Esa nostalgia se pierde entre los nuevos entusiastas de la estética occidental poco digerida. Szentendre es un pueblo situado a pocos kilómetros de Budapest, cerca de Aquincum (límite del Imperio Romano en Panonia). Doce mil habitantes que desarrollan su vida en un publecito fundado por serbios en el siglo XVIII, serbios que huían de los turcos en su última ofensiva contra el imperio de los Habsburgo. En Szentendre la industria fundamental es el turismo, y en sus calles repletas de pasamanería y malas antigüedades se escuchan palabras en todos los idiomas.

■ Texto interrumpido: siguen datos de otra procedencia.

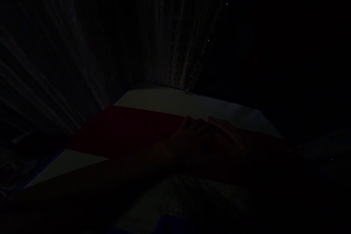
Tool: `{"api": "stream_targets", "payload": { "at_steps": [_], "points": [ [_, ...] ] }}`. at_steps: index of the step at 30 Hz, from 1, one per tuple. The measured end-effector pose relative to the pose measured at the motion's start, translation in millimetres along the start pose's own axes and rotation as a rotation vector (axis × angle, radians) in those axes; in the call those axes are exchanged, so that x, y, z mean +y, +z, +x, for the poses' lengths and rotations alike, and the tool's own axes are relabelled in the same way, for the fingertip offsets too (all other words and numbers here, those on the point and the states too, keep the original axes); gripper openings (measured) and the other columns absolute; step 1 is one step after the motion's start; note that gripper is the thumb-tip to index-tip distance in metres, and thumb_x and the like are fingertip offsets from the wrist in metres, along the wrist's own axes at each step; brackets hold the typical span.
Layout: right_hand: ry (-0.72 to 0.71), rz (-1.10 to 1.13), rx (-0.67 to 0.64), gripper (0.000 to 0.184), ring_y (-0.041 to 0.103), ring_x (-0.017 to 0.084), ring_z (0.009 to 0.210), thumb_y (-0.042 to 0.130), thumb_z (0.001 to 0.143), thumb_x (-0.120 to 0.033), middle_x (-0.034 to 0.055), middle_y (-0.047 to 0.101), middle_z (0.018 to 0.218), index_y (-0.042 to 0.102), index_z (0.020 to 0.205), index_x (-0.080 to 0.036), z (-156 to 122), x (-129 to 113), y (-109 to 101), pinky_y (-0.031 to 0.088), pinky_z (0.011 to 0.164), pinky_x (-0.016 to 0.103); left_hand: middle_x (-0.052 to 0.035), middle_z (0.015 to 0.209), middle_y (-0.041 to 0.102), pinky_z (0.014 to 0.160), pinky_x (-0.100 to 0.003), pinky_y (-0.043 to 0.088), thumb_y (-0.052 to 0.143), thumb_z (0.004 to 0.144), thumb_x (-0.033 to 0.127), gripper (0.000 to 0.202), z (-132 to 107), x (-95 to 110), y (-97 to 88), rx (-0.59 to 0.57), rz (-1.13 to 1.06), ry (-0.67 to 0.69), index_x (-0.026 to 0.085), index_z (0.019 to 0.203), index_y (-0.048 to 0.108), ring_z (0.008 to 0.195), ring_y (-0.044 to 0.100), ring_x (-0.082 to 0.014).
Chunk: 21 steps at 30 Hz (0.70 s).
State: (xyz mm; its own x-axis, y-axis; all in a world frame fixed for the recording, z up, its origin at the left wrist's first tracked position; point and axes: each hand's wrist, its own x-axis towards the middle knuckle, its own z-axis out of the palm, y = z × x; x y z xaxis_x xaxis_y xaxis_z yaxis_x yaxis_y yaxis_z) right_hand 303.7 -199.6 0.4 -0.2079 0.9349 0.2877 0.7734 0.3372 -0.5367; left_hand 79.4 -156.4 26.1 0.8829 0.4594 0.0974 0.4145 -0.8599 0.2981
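The scene is very dark. A large red sheet [123,129] lies across a white table [170,100]. My left hand [189,137] rests on the sheet near the middle, fingers stretched forward and flat. Right beside it lies my right hand [233,135], its fingers pointing left and also flat on the red sheet. The two hands touch or slightly overlap; the dark hides exactly how. Neither hand seems to hold anything.
A blue edge [41,168] runs along the table's left side. Pale hanging strands or a curtain [164,36] stand behind the table. Cluttered dim shapes [16,161] sit at the lower left. Patterned fabric [192,197] shows near the bottom.
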Motion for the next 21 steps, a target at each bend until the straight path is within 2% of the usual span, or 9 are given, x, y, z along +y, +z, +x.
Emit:
{"api": "stream_targets", "payload": {
  "at_steps": [4, 6, 9, 12, 16, 21],
  "points": [
    [-0.014, -0.039, -0.042, 0.059, 0.040, 0.031, 0.157, 0.042, 0.107, -0.056, 0.0096, 0.044, 0.169, 0.046, 0.160, -0.030, -2.4, 3.1, 2.8, 0.030, 0.130, 0.065, -0.0118, 0.178, 0.020, 0.131, -0.070, 0.008, 0.043, 0.104, 0.073, 0.086, 0.9, 0.8, -1.3, -0.028, -0.003, -0.013, 0.018, 0.169, 0.028, 0.164, 0.017, -0.0393],
    [-0.036, -0.052, -0.061, 0.062, 0.033, 0.030, 0.161, 0.043, 0.107, -0.055, 0.0069, 0.035, 0.173, 0.038, 0.165, -0.035, -4.5, 3.0, 4.8, 0.025, 0.132, 0.066, -0.0113, 0.178, 0.019, 0.130, -0.071, 0.009, 0.042, 0.105, 0.072, 0.084, 0.8, 1.6, -2.9, -0.014, 0.003, -0.001, 0.019, 0.169, 0.029, 0.164, 0.017, -0.0390],
    [-0.051, -0.029, -0.085, 0.065, 0.024, 0.029, 0.164, 0.046, 0.106, -0.054, 0.0002, 0.022, 0.178, 0.027, 0.167, -0.045, -7.8, -1.1, 8.0, 0.027, 0.131, 0.065, -0.0120, 0.178, 0.021, 0.130, -0.071, 0.010, 0.045, 0.106, 0.067, 0.080, -0.3, 2.0, -4.3, -0.016, 0.017, 0.004, 0.019, 0.168, 0.031, 0.164, 0.019, -0.0385],
    [-0.062, 0.012, -0.123, 0.066, 0.023, 0.029, 0.164, 0.047, 0.106, -0.054, -0.0026, 0.019, 0.179, 0.023, 0.167, -0.049, -9.7, -5.8, 10.3, 0.027, 0.132, 0.063, -0.0121, 0.177, 0.023, 0.130, -0.071, 0.010, 0.046, 0.107, 0.062, 0.076, -1.4, 1.7, -4.1, -0.028, 0.028, 0.006, 0.019, 0.168, 0.032, 0.164, 0.019, -0.0378],
    [-0.010, 0.020, -0.138, 0.063, 0.021, 0.028, 0.165, 0.043, 0.107, -0.056, -0.0017, 0.016, 0.179, 0.027, 0.167, -0.046, -9.8, -2.7, 11.8, 0.025, 0.133, 0.062, -0.0140, 0.176, 0.024, 0.129, -0.072, 0.010, 0.048, 0.107, 0.062, 0.077, -0.8, 1.3, -3.2, -0.015, 0.041, 0.017, 0.017, 0.167, 0.033, 0.163, 0.020, -0.0385],
    [0.065, -0.052, -0.136, 0.066, 0.017, 0.026, 0.166, 0.036, 0.107, -0.061, 0.0017, 0.017, 0.179, 0.030, 0.168, -0.036, -9.5, 6.0, 10.3, 0.020, 0.135, 0.060, -0.0144, 0.178, 0.018, 0.129, -0.072, 0.007, 0.047, 0.107, 0.065, 0.082, 1.5, 1.9, -2.1, -0.037, 0.028, 0.008, 0.016, 0.170, 0.026, 0.164, 0.017, -0.0402]
  ]
}}
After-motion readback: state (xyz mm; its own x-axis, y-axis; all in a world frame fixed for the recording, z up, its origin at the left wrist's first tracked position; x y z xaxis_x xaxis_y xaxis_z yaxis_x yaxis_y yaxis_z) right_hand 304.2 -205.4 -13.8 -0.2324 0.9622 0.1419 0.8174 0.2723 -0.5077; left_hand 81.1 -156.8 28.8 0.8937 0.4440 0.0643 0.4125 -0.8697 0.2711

En una de las terrazas, un tipo proclama con su simple apariencia que es el jefe. Viste ropa deportiva y se calza con las mejores zapatillas norteamericanas. Un pendiente de oro en cada oreja y una gorra de béisbol, que le dan todo el carácter al hacer juego con unas gafas de sol más propias de la práctica del esquí que de un paseante. El tipo juega con unas llaves que arroja al aire de cuando en cuando; reclama, con éxito, a cualquier mujer que pase por delante de su mesa, y bebe un combinado que él mismo se prepara a base de vino tinto y cocacola. Es la estrella de la ciudad, y la imagen de lo que puede ser un provinciano de éxito en la nueva Hungría. En Budapest, junto a los bares sexy que parecen inundarlo todo, crece el número de bares de copas para los más jóvenes.

La patria de Lukacs

Los húngaros hablan una lengua que sólo encuentra similitudes en la de los fineses. Una lengua que les ha hecho estar algo más aislados que a sus vecinos los eslavos, y que fue, durante muchos años, perseguida por los austríacos. Sus escritores no se conocen apenas fuera de las fronteras, salvo en los casos extraordinarios, como Danilo Kiss entre los contemporáneos. Pese a ello, Budapest fue un centro de vanguardia, alentada por hombres como Giorgy Lukacs, quien compartía tertulia con Arnold Hauser. Filosofía, teoría de la estética... en una casa cercana a la plaza de los héroes, al costado de Varosligest, un parque de tremenda hermosura dotado -cómo no- de balnearios de aguas termales. Los húngaros gustan de recordar sus glorias nacionales, y un español no se libra de la evocación de Puskas, Kocsis o Czibor, que huyeron de su país después de 1956 dejando deshecho uno de los mejores conjuntos de fútbol del mundo. Nunca están seguros de que el foráneo sepa de dónde eran Vassarely o Zsa Zsa Gabor y se ocupan de recordarle a la mínima ocasión que allí se inventó el ordenador y que Rubik inventó su cubo de colores en Budapest. Y en cada barrio de la ciudad, una placa recuerda que por allí pasó Beethoven o Mozart, o Liszt. Y que Bela Bartok no estaba solo en la música de Hungría. Y hoy, después de años de ostracismo, resurge la historia de la cultura de un país que fue clave en Europa.Un país que, pese a su tamaño, juega un papel en la región clave para su estabilidad. Y que se ha abierto al exterior de manera impresionante. El comentario del ministro de Finanzas para explicar las posibilidades de cooperación con España: "Conozco el museo del jamón, en Madrid, y creo que tenemos mucho en común".